What is expected
Extract the first line through the line containing "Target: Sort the" from the listing below, exactly as written.

Recorded information
—————

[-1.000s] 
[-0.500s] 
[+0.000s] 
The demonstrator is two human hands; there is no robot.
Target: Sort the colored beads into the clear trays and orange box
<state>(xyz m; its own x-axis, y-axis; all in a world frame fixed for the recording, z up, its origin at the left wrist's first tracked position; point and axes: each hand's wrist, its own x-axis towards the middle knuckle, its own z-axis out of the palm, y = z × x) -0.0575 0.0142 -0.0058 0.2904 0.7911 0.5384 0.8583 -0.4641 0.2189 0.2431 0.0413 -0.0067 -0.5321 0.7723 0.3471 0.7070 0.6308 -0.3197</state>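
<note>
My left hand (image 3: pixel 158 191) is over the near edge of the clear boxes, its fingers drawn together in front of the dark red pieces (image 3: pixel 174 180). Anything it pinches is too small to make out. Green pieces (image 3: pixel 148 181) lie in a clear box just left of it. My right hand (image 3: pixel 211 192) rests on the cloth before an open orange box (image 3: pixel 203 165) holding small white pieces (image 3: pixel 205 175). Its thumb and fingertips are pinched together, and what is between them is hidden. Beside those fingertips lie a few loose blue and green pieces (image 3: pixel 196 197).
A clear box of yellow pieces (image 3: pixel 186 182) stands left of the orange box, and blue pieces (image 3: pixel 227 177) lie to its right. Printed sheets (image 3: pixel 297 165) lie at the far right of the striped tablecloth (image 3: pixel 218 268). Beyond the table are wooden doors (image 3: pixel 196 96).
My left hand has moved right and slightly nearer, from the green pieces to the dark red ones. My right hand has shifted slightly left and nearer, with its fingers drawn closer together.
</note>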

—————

Solution
[-1.000s] 
[-0.500s] 
[+0.000s] 
The demonstrator is two human hands; there is no robot.
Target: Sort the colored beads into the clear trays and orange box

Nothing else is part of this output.